Scar formation is a process consequent to the healing of soft
tissues after a trauma. However, abnormal or disturbed collagen production can
cause anomalies of the cutaneous surface and textural irregularities. A
cosmetically acceptable scar is often at the level with the surrounding skin, a
good color match, soft, and narrow. Favorable lines of closure are usually
within or parallel to relaxed skin tension lines: lines due to dynamic action of
the underlying musculature.1
The scar abnormality will guide the choice of treatment technique. The surgical
strategy selected should be based on a correct evaluation of the scar’s
characteristics.

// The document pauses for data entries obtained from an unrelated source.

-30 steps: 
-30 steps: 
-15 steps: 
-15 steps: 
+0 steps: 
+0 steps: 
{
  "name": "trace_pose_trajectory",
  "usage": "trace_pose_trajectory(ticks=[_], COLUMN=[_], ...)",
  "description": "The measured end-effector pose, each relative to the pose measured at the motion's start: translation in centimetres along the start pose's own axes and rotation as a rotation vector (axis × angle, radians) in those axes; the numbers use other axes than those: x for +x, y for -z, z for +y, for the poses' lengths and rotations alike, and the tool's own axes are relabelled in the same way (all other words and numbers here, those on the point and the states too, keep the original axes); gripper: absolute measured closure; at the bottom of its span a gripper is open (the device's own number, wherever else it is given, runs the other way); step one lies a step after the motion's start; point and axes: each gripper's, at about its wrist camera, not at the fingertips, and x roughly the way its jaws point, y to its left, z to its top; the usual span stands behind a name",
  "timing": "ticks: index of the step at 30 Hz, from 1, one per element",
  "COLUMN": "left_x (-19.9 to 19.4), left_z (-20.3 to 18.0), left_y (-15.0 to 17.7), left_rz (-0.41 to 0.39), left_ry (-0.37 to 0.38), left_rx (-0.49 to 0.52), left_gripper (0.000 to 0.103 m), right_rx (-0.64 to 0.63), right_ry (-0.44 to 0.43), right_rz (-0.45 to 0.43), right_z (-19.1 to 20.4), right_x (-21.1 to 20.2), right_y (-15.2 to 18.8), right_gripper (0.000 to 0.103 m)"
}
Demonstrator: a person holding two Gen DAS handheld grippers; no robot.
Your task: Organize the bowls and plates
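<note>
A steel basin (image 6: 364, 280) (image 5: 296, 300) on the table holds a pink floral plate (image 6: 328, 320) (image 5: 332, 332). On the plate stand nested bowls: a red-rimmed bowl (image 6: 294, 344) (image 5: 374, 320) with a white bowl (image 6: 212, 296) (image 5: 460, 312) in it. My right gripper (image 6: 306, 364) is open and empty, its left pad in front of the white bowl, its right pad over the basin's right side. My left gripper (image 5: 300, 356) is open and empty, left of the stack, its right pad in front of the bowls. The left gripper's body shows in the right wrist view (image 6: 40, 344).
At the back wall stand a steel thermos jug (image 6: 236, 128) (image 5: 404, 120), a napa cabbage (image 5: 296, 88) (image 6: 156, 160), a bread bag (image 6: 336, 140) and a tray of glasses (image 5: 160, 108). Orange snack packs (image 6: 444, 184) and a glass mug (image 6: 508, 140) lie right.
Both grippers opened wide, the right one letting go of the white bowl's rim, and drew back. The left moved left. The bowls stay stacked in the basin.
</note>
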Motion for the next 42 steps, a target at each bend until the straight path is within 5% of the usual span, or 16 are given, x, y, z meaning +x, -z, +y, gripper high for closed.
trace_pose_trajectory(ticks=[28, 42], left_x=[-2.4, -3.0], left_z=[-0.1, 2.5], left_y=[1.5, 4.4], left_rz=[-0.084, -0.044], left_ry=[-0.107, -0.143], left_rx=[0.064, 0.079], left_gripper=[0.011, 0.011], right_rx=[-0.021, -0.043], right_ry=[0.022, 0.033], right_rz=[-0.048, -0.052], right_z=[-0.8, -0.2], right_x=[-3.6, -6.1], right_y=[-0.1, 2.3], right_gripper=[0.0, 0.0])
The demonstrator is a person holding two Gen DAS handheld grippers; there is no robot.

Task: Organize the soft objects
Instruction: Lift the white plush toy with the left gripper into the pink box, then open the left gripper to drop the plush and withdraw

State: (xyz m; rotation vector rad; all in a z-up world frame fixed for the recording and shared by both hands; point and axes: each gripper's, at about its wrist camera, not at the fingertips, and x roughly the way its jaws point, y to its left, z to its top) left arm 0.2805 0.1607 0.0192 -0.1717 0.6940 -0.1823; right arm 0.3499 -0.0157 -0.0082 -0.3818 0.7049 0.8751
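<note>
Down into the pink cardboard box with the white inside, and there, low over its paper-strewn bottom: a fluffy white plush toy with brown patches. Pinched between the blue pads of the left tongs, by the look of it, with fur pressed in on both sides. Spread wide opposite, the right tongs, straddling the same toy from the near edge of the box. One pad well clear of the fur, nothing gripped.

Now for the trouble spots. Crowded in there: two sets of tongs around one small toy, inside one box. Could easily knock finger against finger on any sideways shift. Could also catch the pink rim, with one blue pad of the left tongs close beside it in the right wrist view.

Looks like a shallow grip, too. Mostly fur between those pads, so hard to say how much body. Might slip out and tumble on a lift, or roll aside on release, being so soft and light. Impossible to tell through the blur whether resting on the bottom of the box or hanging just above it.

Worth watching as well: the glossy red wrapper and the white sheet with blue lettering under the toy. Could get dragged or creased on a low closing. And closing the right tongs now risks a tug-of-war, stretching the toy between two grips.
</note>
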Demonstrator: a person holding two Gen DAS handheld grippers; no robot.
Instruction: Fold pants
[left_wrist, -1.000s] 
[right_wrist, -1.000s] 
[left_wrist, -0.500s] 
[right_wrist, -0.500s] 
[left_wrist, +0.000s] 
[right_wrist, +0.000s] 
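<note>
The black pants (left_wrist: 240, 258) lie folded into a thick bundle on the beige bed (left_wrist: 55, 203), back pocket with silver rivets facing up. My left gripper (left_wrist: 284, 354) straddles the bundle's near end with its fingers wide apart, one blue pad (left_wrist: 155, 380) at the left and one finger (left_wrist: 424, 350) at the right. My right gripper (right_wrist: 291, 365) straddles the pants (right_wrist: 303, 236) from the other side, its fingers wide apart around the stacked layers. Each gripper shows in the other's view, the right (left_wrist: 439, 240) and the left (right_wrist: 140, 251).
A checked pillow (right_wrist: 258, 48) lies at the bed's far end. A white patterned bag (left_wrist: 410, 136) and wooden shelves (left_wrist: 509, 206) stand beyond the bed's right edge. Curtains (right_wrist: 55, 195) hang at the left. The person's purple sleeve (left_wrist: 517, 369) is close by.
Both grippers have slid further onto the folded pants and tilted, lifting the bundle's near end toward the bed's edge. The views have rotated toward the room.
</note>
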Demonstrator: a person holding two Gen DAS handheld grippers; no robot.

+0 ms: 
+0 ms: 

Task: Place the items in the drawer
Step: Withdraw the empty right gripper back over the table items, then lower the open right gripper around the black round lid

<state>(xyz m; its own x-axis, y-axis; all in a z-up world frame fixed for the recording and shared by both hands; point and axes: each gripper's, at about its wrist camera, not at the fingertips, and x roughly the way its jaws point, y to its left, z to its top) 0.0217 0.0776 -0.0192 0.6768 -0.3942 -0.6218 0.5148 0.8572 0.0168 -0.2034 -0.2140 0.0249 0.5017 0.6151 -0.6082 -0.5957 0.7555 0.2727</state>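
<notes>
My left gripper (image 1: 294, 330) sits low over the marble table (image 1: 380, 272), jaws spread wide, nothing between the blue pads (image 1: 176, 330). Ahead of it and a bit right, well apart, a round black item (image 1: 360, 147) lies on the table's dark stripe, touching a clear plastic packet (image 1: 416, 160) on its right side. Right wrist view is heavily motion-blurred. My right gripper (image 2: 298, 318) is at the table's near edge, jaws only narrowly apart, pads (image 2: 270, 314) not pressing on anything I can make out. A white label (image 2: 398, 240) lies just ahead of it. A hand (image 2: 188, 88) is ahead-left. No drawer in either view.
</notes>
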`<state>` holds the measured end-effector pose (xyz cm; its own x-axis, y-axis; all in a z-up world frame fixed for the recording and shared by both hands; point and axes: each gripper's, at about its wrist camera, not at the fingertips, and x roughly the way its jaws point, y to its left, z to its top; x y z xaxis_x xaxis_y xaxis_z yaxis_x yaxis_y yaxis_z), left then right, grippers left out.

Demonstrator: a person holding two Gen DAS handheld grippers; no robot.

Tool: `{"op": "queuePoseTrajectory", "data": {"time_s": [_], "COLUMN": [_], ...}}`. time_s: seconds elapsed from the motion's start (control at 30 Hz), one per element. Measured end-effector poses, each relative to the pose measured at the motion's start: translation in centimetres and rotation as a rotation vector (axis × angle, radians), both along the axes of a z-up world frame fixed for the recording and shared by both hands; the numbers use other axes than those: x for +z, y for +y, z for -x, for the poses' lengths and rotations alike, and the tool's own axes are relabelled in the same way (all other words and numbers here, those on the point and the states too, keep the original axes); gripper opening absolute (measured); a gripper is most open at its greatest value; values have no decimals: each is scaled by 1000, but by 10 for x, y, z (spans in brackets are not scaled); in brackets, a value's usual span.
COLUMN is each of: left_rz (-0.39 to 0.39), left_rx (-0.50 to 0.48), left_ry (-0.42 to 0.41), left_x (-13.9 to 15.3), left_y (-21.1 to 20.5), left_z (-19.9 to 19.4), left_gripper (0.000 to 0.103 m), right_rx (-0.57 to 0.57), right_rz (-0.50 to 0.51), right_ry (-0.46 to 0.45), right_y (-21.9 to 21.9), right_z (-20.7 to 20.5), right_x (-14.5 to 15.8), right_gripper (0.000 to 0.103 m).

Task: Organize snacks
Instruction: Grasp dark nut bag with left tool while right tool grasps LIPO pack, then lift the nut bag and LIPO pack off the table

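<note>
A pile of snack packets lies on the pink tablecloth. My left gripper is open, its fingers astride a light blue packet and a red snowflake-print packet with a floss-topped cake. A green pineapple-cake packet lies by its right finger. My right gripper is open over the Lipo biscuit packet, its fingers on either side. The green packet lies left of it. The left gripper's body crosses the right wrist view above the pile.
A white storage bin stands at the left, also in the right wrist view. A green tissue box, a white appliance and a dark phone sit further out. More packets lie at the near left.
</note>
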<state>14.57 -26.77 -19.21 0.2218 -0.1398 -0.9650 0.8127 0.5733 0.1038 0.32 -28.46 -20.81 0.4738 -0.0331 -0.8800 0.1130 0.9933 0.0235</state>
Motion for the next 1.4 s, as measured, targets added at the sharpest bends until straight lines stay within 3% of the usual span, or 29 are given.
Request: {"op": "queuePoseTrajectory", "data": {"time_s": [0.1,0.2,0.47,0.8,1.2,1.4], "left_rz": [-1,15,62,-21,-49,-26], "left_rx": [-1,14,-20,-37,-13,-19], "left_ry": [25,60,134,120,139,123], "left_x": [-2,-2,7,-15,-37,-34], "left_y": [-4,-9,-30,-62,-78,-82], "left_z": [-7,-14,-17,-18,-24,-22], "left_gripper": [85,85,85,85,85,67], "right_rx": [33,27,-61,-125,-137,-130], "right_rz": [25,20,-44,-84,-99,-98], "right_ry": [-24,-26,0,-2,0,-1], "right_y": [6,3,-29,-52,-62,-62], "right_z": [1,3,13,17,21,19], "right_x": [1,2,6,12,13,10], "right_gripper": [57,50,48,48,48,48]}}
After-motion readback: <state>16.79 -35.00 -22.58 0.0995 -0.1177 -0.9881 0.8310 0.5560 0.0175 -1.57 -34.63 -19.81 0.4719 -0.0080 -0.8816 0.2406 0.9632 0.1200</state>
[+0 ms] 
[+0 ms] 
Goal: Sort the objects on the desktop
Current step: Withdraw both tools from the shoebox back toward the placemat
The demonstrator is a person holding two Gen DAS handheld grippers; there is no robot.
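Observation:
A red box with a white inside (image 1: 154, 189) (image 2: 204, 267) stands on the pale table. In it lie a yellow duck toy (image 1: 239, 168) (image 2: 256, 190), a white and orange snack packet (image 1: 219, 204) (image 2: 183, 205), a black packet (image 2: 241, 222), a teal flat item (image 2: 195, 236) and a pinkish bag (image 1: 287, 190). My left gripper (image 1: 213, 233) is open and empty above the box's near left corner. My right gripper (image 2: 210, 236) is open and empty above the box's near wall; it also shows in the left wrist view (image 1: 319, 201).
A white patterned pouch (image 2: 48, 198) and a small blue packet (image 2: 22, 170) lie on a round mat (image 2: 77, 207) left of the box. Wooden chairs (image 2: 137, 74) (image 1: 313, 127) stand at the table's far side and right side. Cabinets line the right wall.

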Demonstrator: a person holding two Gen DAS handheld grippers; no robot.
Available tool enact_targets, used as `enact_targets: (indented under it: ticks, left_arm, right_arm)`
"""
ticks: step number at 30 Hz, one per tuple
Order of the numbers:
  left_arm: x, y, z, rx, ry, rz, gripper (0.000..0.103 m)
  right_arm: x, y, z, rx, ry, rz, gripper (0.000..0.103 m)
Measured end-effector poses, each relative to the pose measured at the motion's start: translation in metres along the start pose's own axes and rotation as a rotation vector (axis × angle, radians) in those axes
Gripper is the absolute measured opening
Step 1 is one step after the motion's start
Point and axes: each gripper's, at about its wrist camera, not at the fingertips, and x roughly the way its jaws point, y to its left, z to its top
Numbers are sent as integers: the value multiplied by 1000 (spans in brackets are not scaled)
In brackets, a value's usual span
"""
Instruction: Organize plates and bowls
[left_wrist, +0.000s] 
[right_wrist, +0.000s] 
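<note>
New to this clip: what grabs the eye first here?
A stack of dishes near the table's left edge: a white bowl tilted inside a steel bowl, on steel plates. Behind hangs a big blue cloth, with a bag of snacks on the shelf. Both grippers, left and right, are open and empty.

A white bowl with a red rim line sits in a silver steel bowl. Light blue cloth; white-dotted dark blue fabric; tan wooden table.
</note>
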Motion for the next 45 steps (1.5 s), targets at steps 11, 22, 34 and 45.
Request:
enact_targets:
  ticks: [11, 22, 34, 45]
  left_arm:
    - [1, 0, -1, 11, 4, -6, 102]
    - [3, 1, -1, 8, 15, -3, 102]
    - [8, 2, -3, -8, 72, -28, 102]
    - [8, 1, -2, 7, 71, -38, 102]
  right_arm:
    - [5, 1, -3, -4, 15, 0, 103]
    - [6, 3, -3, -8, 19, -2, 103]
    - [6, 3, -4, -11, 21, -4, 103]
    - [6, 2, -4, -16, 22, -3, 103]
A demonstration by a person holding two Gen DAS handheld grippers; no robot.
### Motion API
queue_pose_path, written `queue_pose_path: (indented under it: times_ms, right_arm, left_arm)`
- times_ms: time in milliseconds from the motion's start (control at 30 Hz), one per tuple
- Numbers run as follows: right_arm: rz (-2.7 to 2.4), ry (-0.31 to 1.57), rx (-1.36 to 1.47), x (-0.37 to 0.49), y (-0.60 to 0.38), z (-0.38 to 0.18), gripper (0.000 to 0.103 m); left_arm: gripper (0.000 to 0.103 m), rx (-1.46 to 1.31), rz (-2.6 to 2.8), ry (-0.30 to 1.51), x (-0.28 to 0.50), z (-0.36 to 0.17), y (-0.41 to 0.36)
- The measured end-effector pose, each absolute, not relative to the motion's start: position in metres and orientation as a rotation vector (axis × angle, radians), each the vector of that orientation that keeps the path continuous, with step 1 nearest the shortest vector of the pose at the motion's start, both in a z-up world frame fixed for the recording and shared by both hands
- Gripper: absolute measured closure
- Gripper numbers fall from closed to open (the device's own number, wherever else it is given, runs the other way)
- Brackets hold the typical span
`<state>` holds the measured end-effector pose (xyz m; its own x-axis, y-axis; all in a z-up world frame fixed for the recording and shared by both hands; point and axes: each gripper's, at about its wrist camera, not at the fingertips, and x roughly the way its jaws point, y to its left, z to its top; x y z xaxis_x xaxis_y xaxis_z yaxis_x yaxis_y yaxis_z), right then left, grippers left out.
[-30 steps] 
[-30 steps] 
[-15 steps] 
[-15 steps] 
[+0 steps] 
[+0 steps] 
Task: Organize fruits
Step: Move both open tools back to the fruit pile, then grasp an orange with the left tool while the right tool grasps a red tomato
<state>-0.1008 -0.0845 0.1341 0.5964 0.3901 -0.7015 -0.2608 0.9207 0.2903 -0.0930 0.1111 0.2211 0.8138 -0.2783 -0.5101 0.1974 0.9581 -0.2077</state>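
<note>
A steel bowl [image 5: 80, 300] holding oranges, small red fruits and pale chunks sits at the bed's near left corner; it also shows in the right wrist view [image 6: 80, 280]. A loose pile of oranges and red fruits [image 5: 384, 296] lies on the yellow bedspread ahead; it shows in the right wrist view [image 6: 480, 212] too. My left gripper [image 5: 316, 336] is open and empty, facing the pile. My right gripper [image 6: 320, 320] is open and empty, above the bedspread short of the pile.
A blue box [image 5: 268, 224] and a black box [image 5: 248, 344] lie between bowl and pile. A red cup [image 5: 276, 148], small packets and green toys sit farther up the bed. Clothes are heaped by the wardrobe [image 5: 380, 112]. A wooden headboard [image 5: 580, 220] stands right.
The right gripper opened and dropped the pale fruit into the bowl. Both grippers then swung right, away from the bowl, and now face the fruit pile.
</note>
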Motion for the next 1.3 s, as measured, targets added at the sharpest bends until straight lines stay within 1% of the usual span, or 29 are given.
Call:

In addition, while any scar with a suboptimal appearance can be
revised, greatest patient satisfaction is achieved with realistic expectations.2
In the presence of a depressed scar in deep tissue, we began to use a technique
which I believe is interesting to present. In fact, there are cicatricial
aftereffects that, though presenting a satisfactory aspect of the scar due to
the presence of an adhesion of the skin to the underlying plane, disfigure
somewhat in a disagreeable manner and therefore reconstructive plastic surgery
should be performed (Fig.(Fig.11). Thus, in these cases especially when there
is not a lack of tissue secondary to trauma as for example the suffering of
sub-cutaneous adipose tissue, it would be sufficient to eliminate the single
adhesion without reopening the entire scar again.
Subcision incision is a very effective technique for correcting atrophic scars.
Essentially, the physician inserts a needle and sweeps it back and forth
repeatedly to free the skin from the underlying scar tissue.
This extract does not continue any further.